ACTION ITEM ▸ Drop the pictures and restate the rest of the listing word for word.

◆ ◆ ◆

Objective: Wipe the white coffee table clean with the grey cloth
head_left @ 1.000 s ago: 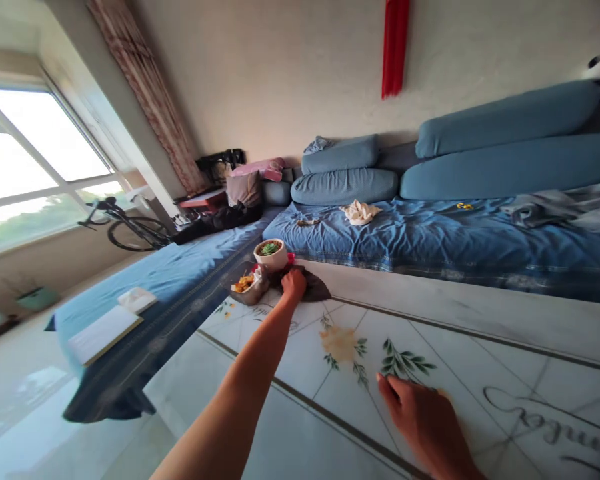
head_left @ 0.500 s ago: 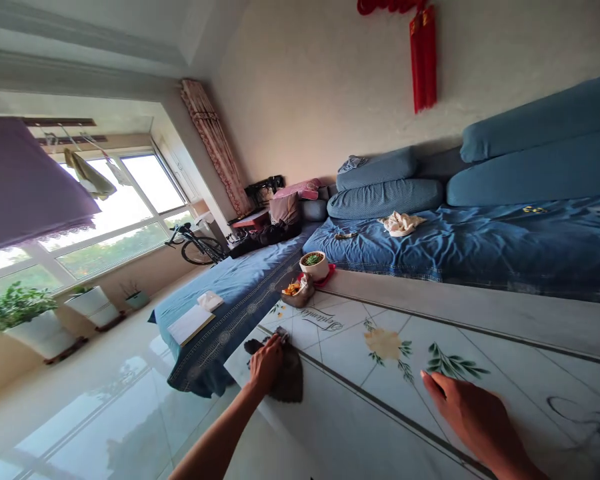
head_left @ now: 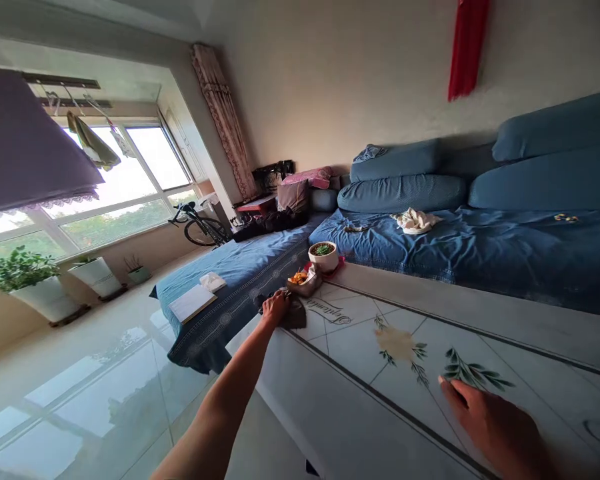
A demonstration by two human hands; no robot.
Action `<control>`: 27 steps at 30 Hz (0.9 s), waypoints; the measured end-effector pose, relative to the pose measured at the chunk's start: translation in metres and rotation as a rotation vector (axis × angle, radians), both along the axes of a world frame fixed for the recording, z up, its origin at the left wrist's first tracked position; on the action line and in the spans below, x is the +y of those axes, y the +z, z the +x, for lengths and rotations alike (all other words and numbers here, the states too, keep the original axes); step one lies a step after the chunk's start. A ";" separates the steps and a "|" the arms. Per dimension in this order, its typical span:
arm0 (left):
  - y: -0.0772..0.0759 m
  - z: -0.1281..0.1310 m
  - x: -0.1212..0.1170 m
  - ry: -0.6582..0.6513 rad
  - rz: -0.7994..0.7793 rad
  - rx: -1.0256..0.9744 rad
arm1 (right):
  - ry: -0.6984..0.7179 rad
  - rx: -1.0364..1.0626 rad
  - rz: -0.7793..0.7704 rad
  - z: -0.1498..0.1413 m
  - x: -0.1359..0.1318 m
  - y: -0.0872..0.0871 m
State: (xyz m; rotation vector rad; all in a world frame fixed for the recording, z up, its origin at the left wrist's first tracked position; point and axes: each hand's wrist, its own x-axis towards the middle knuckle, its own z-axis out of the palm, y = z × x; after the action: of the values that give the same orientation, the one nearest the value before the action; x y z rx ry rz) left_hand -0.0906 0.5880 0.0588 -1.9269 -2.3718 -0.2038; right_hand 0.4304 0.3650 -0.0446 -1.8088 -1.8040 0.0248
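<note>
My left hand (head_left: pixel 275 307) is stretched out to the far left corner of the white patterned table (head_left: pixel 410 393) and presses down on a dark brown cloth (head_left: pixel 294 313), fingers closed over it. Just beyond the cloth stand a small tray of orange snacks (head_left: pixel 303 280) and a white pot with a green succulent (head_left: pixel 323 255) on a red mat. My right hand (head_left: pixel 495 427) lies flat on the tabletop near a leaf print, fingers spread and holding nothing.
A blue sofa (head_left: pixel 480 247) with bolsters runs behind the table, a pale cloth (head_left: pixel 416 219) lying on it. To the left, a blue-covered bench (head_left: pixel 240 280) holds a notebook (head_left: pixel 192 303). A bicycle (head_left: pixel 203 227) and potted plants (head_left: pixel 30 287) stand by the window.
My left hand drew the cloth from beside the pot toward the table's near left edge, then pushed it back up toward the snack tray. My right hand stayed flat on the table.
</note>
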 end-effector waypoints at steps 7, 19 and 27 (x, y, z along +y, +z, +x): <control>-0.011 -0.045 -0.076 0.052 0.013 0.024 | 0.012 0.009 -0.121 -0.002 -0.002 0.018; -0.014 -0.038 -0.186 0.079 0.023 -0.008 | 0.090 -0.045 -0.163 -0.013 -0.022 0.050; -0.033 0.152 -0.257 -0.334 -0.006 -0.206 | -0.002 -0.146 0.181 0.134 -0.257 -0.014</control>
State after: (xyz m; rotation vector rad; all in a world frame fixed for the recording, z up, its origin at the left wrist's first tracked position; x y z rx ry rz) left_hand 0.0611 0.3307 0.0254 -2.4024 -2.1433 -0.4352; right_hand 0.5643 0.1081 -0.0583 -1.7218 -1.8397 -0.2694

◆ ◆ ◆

ANSWER TO THIS EXERCISE ▸
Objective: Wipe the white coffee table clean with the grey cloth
head_left @ 1.000 s ago: 
head_left @ 0.500 s ago: 
head_left @ now: 
A demonstration by two human hands; no robot.
Action `<control>`: 27 steps at 30 Hz (0.9 s), waypoints; the measured end-effector pose, relative to the pose measured at the chunk's start: translation in metres and rotation as a rotation vector (axis × angle, radians), both along the axes of a world frame fixed for the recording, z up, its origin at the left wrist's first tracked position; on the action line and in the spans below, x is the +y of those axes, y the +z, z the +x, for lengths and rotations alike (all other words and numbers here, the states too, keep the original axes); step one lies a step after the chunk's start. A ";" separates the steps and a "|" the arms. Per dimension in this order, its typical span:
arm0 (left):
  - y: -0.0772..0.0759 m
  - z: -0.1281..0.1310 m
  - x: -0.1212..0.1170 m
  - ry: -0.6582..0.6513 rad
  - rz: -0.7994..0.7793 rad
  - rx: -1.0256..0.9744 rad
arm1 (right):
  - ry: -0.6984..0.7179 rad
  - rx: -1.0364..1.0626 rad
  - rz: -0.7793..0.7704 rad
  - z: -0.1498..0.1413 m
  - x: -0.1359..0.1318 m
  - y: -0.0872..0.0871 m
State: (xyz m; rotation vector rad; all in a world frame fixed for the recording, z up, its origin at the left wrist's first tracked position; point and axes: each hand's wrist, its own x-axis towards the middle knuckle, its own z-axis out of the palm, y = z × x; after the action: of the values that give the same orientation, the one nearest the value before the action; x y z rx ry rz) left_hand -0.0906 0.5880 0.0588 -1.9269 -2.3718 -0.2038; right_hand 0.4304 0.3650 -0.0446 -1.8088 -1.8040 0.0248
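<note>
My left hand (head_left: pixel 275 307) is stretched out to the far left corner of the white patterned table (head_left: pixel 410 393) and presses down on a dark brown cloth (head_left: pixel 294 313), fingers closed over it. Just beyond the cloth stand a small tray of orange snacks (head_left: pixel 303 280) and a white pot with a green succulent (head_left: pixel 323 255) on a red mat. My right hand (head_left: pixel 495 427) lies flat on the tabletop near a leaf print, fingers spread and holding nothing.
A blue sofa (head_left: pixel 480 247) with bolsters runs behind the table, a pale cloth (head_left: pixel 416 219) lying on it. To the left, a blue-covered bench (head_left: pixel 240 280) holds a notebook (head_left: pixel 192 303). A bicycle (head_left: pixel 203 227) and potted plants (head_left: pixel 30 287) stand by the window.
My left hand drew the cloth from beside the pot toward the table's near left edge, then pushed it back up toward the snack tray. My right hand stayed flat on the table.
</note>
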 end-effector waypoints at steps 7, 19 and 27 (x, y, z along +y, +z, +x): <control>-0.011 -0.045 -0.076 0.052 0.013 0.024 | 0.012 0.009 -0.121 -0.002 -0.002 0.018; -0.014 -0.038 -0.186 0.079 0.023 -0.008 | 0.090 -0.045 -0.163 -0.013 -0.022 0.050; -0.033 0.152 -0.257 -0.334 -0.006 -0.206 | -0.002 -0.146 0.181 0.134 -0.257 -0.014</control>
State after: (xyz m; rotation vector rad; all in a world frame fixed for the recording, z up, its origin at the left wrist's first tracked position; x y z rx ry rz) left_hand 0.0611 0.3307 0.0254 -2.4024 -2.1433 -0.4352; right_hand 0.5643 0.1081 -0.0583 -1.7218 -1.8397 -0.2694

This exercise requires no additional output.